Her statement came as a Muslim and Christian leader met British Prime Minister David Cameron to lobby for more international assistance.
About a million people - 20% of the population - have fled their homes during months of religious violence.
"I call as a matter of utmost urgency upon the international community to strengthen peacekeeping efforts... Many lives are at stake," said Ms Pillay.
France, the former colonial power, has 1,600 troops in CAR, working with some 4,000 from African countries.
Last week, new President Catherine Samba-Panza said this was not enough.
Since the country's first Muslim leader Michel Djotodia resigned earlier this month, there have been widespread reports of revenge attacks on Muslim civilians.
Members of the Christian majority said they were attacked by members of Mr Djotodia's former rebel group who installed him as leader last year.

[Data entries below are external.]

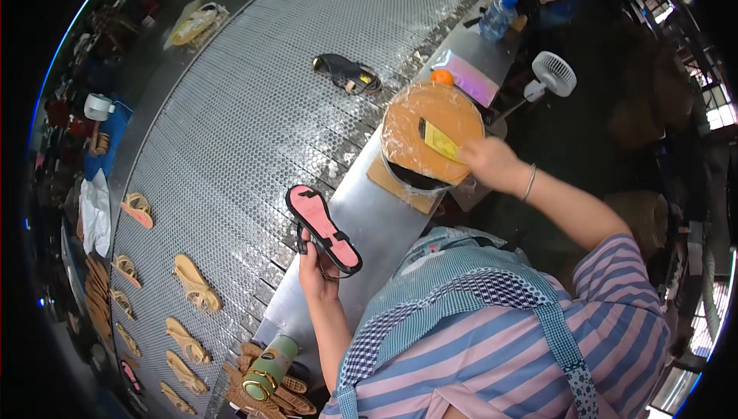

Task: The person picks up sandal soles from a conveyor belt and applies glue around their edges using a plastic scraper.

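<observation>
My left hand (315,269) is closed around a black sandal (321,223), whose broad pink face is turned up over the metal ledge. The fingers wrap its side near the black straps. In my right hand (494,164) is a flat yellow brush (440,139) with a dark end, pinched between the fingers. It lies low over the tan, smeared top of a round tub (433,108); whether it touches is hard to tell. A dark gap shows along the tub's near edge. Beneath the tub is a brown board (400,187).
A honeycomb-patterned conveyor (254,111) carries a black sandal (346,73) and several tan sandals (196,284). Along the metal ledge (369,227) stand a green flask (270,367) by stacked soles, an orange fruit (442,77) and a water bottle (498,19). A white fan (553,73) is at right.
</observation>
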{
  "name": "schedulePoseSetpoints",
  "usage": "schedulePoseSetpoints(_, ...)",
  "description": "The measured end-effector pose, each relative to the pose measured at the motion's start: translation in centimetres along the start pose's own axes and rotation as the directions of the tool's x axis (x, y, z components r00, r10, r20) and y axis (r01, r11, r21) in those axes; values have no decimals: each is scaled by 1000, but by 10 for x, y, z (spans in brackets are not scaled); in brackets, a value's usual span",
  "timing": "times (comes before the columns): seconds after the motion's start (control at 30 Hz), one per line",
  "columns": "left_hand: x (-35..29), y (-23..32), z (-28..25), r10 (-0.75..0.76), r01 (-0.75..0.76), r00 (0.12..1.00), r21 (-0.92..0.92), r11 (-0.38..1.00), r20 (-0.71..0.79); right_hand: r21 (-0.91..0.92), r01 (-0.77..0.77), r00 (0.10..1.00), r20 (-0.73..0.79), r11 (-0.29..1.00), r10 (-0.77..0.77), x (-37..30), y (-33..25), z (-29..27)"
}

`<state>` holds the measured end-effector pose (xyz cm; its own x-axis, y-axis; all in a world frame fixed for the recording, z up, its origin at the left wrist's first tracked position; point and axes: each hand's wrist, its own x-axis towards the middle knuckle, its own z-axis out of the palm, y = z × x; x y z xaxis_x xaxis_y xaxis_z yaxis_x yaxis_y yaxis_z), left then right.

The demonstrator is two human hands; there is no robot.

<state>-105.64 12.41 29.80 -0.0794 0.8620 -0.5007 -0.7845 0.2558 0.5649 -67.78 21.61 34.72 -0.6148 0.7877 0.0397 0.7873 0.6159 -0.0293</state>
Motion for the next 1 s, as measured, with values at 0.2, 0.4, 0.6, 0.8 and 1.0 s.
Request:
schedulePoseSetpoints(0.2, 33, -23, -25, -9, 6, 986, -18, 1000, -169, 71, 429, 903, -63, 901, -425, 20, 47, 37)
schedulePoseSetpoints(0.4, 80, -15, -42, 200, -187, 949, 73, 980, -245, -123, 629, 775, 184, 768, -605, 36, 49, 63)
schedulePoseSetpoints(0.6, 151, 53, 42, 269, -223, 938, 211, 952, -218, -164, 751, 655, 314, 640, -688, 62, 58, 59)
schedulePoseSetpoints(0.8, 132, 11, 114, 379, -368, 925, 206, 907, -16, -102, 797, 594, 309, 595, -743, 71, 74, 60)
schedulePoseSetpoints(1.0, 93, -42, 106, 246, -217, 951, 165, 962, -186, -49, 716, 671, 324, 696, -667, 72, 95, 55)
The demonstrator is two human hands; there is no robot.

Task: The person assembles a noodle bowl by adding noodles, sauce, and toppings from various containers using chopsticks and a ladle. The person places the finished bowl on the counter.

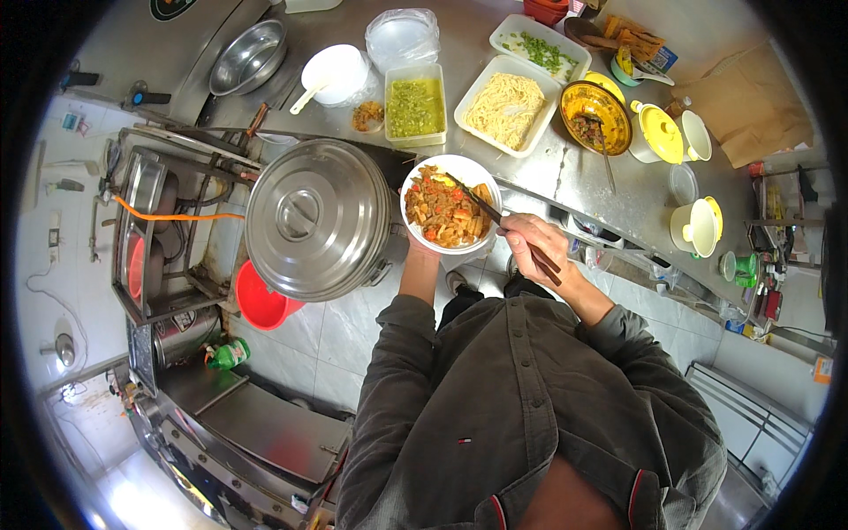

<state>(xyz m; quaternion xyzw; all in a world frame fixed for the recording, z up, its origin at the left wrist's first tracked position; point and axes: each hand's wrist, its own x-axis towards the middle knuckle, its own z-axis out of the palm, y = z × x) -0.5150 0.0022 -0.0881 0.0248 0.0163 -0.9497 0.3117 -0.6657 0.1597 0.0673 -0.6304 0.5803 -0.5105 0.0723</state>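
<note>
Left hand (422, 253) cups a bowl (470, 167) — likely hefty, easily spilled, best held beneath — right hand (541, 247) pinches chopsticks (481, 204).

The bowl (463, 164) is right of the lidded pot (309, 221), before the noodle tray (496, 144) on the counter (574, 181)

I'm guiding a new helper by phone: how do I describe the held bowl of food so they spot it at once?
Find the large lidded steel pot. Just right of it, the left grip supports a round white bowl. Unlike the white container on the counter, it is held up, full of chunky reddish-orange food, with dark chopsticks reaching over it.
</note>
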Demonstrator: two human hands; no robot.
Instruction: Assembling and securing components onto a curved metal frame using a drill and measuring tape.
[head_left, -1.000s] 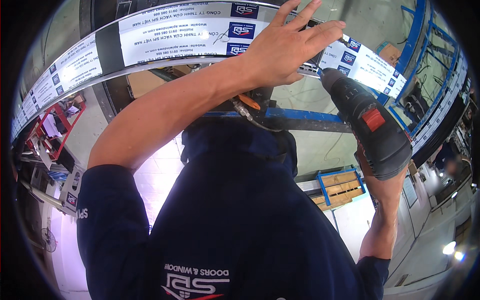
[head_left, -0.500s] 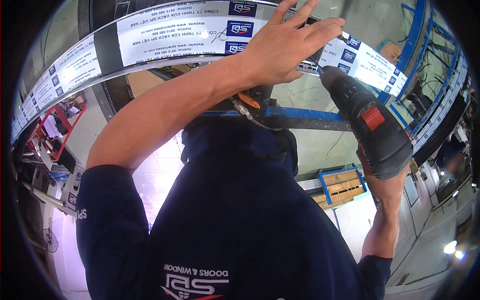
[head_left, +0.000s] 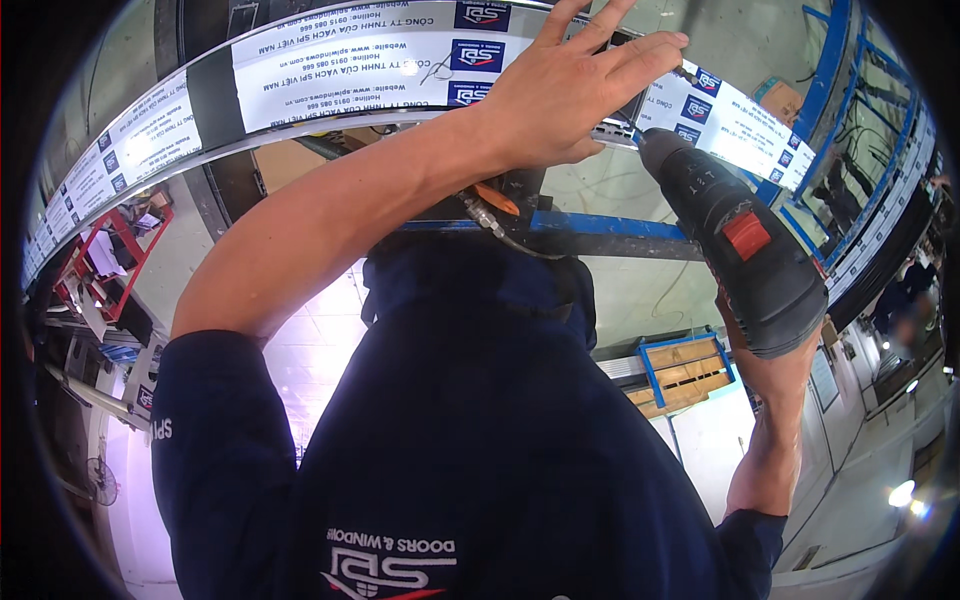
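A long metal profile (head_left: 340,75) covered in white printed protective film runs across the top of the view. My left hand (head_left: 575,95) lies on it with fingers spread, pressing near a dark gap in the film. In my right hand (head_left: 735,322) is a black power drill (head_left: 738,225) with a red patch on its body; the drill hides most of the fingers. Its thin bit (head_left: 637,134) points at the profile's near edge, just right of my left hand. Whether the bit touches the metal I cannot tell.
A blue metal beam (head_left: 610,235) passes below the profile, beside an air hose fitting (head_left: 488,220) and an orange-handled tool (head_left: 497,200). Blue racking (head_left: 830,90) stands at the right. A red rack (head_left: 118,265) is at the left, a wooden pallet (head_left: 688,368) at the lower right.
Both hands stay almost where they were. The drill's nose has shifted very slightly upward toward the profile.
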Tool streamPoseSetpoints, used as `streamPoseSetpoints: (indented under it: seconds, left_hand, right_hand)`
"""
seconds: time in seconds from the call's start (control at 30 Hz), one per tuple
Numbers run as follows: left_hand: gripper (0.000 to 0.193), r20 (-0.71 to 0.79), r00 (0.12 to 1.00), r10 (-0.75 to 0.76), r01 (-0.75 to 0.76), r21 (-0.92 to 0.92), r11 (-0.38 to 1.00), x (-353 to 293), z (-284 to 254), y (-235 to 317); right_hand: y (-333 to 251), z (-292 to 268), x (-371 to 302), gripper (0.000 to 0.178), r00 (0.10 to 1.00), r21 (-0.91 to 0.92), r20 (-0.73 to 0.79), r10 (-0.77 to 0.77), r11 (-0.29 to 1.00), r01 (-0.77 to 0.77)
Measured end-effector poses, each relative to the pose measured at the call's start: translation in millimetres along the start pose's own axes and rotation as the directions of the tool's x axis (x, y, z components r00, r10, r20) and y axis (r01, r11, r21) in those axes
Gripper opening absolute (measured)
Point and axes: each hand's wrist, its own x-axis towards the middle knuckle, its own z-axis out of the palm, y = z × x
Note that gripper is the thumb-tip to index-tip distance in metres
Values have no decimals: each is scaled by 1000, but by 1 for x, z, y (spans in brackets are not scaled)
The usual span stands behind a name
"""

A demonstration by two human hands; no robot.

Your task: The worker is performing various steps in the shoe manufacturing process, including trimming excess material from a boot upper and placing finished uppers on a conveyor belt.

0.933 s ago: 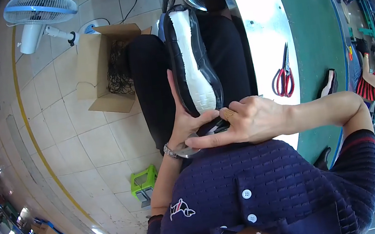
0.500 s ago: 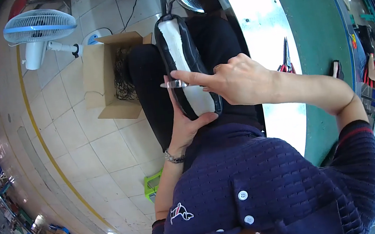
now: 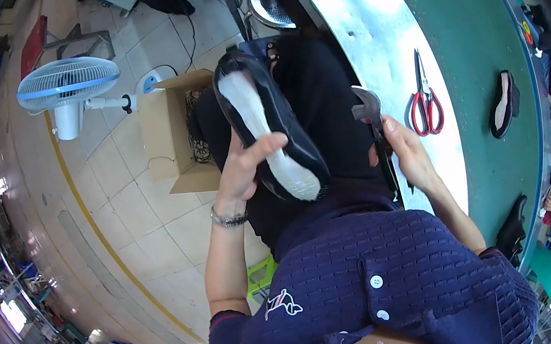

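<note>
My left hand (image 3: 246, 165) grips a black shoe (image 3: 283, 128) over my lap, with its whitish underside facing up and my thumb pressed on that underside. The shoe slants, its far end leaning left. To the right of it and apart from it, my right hand (image 3: 411, 153) is closed around the dark handles of metal pincers (image 3: 369, 107) with a curved grey jaw. The pincers' head points away from me, beside my right thigh. Part of the handles is hidden by my fingers.
Red-handled scissors (image 3: 426, 105) lie on the white bench strip (image 3: 366, 11) at right. Two more black shoes (image 3: 504, 104) rest on the green surface beyond. On the left floor stand a cardboard box (image 3: 162, 139) with black netting and a fan (image 3: 69, 88). A green stool (image 3: 259, 278) is beside me.
The pincers have left the shoe and moved right with my right hand, now upright over the bench edge. My left hand has shifted up the shoe, which is tilted more to the left.
</note>
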Motion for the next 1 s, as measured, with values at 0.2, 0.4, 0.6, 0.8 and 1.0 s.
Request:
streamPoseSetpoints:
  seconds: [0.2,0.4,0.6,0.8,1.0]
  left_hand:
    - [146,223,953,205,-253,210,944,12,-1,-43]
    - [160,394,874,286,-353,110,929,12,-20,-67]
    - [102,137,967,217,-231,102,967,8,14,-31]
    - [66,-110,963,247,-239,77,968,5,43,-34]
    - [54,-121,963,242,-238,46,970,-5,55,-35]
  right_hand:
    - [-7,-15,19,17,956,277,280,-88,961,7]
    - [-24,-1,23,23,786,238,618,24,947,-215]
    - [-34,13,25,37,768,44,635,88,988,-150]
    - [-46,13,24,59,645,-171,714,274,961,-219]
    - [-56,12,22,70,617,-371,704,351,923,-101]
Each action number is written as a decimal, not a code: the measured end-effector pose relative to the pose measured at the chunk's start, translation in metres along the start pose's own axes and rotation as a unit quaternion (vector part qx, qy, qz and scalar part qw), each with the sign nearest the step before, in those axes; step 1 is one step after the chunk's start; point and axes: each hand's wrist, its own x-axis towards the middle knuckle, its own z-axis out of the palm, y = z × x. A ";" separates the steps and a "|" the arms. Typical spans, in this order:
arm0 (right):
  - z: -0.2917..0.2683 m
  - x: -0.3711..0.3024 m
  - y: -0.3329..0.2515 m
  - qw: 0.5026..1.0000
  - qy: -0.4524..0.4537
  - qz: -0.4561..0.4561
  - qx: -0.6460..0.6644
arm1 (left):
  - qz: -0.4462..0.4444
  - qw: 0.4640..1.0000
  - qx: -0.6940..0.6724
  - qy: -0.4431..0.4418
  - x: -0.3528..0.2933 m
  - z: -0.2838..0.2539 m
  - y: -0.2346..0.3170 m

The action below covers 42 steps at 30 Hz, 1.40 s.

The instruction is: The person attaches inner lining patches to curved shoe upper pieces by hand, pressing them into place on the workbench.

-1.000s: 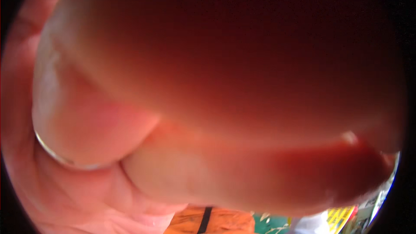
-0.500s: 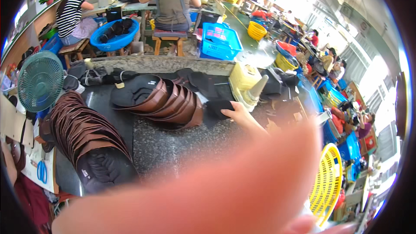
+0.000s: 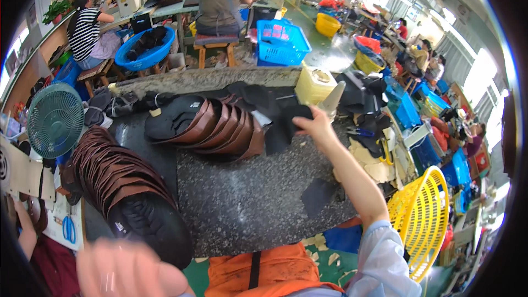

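At the far middle of the dark speckled worktop (image 3: 242, 192), my right hand (image 3: 314, 125) pinches a thin black shoe piece (image 3: 286, 126), flat and soft-looking. Just left of it lies a nested row of brown and black shoe uppers (image 3: 220, 126). Another, longer stack of brown and black uppers (image 3: 124, 173) runs down the worktop's left side. My left hand (image 3: 129, 272) is close and blurred at the lower left, near this stack's near end; its fingers do not show clearly. A separate dark flat piece (image 3: 318, 197) lies on the worktop below my right forearm.
A pale yellow container (image 3: 314, 87) and a grey cone (image 3: 332, 99) stand beyond my right hand. Scraps and yellow-handled scissors (image 3: 386, 153) lie to the right, above a yellow basket (image 3: 423, 214). A green fan (image 3: 55, 118) and blue scissors (image 3: 69, 229) are left. Co-workers sit beyond.
My left hand and arm, which covered the near worktop, have moved down and left. My right hand has shifted slightly up and right with the black piece, and more of it shows.
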 end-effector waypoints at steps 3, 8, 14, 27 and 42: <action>-0.018 0.001 -0.025 0.999 -0.003 -0.003 0.033 | -0.211 0.900 0.259 0.282 -0.023 -0.061 -0.034; -0.019 -0.026 -0.061 0.996 -0.072 0.016 0.049 | -0.396 0.724 0.433 0.363 -0.039 -0.118 -0.139; -0.034 -0.076 -0.072 0.987 -0.157 0.035 0.013 | -0.400 0.775 0.411 0.265 -0.045 -0.155 -0.175; -0.007 -0.134 -0.001 0.994 -0.104 0.031 -0.020 | -0.320 0.788 0.234 0.471 -0.089 -0.097 -0.143; 0.015 -0.119 0.014 0.982 -0.179 0.023 -0.054 | -0.198 0.347 0.890 0.218 -0.022 -0.239 -0.068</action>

But Archbishop of Bangui Dieudonne Nzapalainga and Imam Oumar Kobine Layama, president of the Islamic Central African community, said the unrest was caused by politicians.
"This is not a religious crisis; it's a military-political crisis," Mr Layama told the BBC's Focus on Africa programme.
"We need help for the population, because all our infrastructure is gone, shattered. There is no education, no health care, no medicine," he said before meeting the British prime minister.
"Homes have been razed and famine is on the horizon if we do nothing."
Catherine Samba-Panza was sworn in last week by the interim parliament.
The businesswomen is seen a politically neutral.
CAR is rich in gold and diamonds but years of unrest and poor governance have left most of its 4.6 million people in poverty.